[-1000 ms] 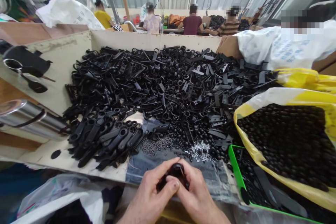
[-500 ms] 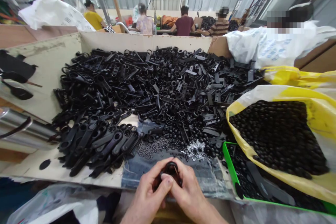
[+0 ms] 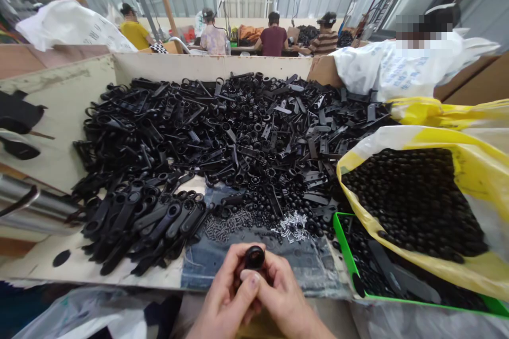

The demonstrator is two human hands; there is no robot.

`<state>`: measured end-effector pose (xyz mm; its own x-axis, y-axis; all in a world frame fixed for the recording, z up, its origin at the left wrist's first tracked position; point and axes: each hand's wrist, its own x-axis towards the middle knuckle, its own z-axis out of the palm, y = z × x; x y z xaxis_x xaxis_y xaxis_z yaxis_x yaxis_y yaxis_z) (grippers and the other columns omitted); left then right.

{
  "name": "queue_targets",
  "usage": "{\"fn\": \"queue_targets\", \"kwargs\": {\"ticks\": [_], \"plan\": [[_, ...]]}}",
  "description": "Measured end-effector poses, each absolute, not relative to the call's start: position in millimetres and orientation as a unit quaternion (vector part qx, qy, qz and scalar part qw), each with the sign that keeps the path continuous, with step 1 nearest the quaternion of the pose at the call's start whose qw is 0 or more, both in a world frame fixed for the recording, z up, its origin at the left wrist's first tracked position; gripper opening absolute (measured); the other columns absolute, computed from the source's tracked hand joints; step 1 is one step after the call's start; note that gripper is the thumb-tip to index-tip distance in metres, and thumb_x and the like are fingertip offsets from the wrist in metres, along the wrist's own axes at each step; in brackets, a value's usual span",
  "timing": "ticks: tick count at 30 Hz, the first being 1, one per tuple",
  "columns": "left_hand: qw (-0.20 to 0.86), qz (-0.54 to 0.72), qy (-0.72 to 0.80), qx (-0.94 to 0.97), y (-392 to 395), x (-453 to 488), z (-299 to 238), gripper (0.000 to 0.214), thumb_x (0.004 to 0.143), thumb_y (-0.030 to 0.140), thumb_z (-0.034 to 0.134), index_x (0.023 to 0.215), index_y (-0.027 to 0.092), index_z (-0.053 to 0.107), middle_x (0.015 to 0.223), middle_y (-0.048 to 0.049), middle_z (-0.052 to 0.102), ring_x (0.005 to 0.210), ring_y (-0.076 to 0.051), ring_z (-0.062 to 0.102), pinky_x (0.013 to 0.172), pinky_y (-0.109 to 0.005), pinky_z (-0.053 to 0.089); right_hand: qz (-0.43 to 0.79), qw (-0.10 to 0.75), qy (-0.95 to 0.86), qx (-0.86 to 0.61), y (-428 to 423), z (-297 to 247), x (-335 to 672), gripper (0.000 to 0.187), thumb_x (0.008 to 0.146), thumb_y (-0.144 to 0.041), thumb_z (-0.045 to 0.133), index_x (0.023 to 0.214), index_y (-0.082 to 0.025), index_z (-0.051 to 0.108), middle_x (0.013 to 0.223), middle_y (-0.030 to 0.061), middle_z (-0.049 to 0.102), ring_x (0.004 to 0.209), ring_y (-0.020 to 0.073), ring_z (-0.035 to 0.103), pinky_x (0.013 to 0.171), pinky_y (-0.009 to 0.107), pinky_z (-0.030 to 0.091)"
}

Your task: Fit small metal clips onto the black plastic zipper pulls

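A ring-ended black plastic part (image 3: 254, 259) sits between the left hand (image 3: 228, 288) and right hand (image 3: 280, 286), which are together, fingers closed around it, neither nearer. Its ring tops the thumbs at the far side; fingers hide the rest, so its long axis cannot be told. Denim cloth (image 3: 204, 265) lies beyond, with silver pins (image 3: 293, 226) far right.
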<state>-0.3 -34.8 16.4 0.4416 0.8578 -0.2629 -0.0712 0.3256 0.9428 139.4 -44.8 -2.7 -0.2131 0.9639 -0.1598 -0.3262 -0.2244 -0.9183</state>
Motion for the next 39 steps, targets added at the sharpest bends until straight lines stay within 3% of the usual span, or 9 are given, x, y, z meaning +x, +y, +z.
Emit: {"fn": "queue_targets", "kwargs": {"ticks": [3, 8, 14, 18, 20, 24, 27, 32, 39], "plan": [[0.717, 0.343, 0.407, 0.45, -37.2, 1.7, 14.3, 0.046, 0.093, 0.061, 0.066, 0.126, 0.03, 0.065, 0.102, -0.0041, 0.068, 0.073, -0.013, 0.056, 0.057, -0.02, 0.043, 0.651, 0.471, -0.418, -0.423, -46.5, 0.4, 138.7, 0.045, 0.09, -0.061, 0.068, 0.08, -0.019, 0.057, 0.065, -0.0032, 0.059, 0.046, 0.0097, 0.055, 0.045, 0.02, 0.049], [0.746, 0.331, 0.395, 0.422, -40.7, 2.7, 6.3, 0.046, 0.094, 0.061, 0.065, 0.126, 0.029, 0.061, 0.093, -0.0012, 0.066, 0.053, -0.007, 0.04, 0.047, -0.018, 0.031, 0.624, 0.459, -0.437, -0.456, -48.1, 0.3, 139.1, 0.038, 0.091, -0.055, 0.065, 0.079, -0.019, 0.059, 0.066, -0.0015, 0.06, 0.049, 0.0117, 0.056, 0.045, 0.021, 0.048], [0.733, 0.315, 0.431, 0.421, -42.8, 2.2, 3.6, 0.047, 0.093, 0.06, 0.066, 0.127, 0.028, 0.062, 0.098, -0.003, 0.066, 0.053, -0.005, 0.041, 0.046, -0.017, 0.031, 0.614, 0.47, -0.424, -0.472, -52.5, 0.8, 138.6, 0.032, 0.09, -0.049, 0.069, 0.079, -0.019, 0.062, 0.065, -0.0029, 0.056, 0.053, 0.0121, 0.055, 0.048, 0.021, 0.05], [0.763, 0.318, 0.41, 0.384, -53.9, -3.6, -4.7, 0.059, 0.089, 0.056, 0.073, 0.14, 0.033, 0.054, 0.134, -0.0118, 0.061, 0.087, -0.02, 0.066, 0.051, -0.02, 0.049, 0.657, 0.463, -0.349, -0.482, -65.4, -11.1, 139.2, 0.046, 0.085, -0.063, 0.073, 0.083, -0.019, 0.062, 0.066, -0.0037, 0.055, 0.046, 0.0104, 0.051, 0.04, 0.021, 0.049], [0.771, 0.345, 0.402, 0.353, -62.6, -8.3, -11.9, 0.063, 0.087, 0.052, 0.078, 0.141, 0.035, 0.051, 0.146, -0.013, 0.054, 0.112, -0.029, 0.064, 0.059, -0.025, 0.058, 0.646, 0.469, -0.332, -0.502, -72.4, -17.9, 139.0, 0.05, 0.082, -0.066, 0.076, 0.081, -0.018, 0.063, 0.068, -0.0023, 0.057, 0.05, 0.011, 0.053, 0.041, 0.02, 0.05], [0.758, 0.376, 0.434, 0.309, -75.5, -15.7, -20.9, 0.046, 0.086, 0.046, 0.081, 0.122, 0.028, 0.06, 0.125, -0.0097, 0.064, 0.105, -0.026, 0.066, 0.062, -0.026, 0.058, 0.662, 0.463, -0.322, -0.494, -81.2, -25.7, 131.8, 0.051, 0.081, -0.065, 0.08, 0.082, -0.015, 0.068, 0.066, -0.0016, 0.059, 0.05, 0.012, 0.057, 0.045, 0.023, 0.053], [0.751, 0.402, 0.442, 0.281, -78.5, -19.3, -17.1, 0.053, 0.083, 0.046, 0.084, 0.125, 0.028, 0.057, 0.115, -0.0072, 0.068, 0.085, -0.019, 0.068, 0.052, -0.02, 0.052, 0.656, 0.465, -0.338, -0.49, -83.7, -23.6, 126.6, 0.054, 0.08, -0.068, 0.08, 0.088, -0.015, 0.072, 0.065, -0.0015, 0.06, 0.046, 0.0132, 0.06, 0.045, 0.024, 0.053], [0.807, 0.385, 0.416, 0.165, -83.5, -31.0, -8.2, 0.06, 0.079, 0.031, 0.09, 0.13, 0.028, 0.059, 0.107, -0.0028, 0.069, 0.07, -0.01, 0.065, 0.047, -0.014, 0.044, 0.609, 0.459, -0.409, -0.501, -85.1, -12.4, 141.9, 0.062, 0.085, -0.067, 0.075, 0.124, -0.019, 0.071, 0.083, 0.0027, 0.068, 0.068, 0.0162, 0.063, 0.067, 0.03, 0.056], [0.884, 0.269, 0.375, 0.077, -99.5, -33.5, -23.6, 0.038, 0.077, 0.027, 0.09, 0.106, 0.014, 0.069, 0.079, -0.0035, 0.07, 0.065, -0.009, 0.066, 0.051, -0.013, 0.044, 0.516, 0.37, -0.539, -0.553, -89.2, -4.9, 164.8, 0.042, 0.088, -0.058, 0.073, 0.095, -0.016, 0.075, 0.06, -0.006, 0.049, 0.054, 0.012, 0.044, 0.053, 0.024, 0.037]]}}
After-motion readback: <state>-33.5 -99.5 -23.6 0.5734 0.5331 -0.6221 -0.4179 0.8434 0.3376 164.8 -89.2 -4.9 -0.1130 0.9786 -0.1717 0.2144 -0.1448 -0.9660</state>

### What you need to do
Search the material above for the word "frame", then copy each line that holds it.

### Output
`<state>`: measured end-effector pose (xyz mm; its own x-axis, y-axis; all in a world frame fixed for the recording, z up, its origin at the left wrist's first tracked position; point and axes: each hand's wrist, its own x-axis towards the middle knuckle, its own z-axis out of the palm, y = z × x; x y z xaxis_x xaxis_y xaxis_z yaxis_x yaxis_y yaxis_z) (grippers and the other columns omitted); left then right.
  "description": "Measured end-effector poses, each absolute, not relative to the call's start: position in millimetres and orientation as a unit quaternion (vector part qx, qy, qz and scalar part qw), each with the sign that keeps the path continuous, with step 1 nearest the quaternion of the pose at the call's start whose qw is 0 or more, both in a world frame fixed for the recording, z up, its origin at the left wrist's first tracked position; gripper opening absolute (measured); the other columns absolute, computed from the source's tracked hand joints; step 1 is one step after the call's start; note that gripper is the thumb-tip to index-tip distance in metres, and thumb_x and the like are fingertip offsets from the wrist in metres, along the wrist's own axes at each step; in brackets, a value's usual span",

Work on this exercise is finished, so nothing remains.